→ **EXERCISE**:
Please set out each line below exactly as it stands, without the images.

DATASET SECTION section start

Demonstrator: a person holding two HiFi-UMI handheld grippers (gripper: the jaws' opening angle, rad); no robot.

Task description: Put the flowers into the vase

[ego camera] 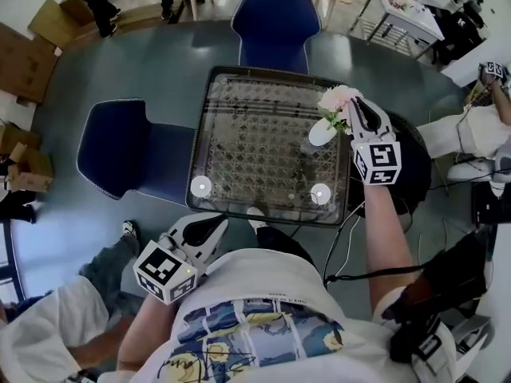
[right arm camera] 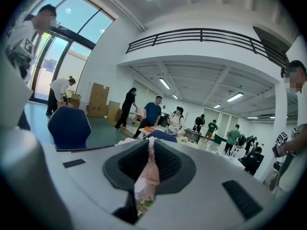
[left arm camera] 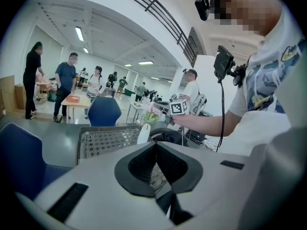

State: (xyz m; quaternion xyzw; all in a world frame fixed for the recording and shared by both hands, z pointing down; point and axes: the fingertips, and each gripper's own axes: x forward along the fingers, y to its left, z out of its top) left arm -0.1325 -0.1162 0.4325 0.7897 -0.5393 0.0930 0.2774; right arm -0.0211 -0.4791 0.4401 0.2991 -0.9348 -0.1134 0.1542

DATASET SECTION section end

→ **RESULT**:
Demonstrator: a person holding two HiFi-UMI handheld grippers (gripper: the jaws' opening angle, rad); no robot.

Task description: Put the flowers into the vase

[ego camera] 
[right arm camera] 
[left arm camera] 

State: (xyz m; quaternion xyzw; all in a world frame fixed for the recording and shared by both hands, z pointing down; point and axes: the fingertips, and each gripper's own axes: x forward along the fingers, y to its left, z out of its top) left arm -0.1325 -0.1162 0.4325 0.7897 -0.5393 0.0930 0.2774; right arm -0.0211 -0.4791 0.4401 0.2991 -0.9348 -0.1134 0.1542

There's nothing more to this exercise.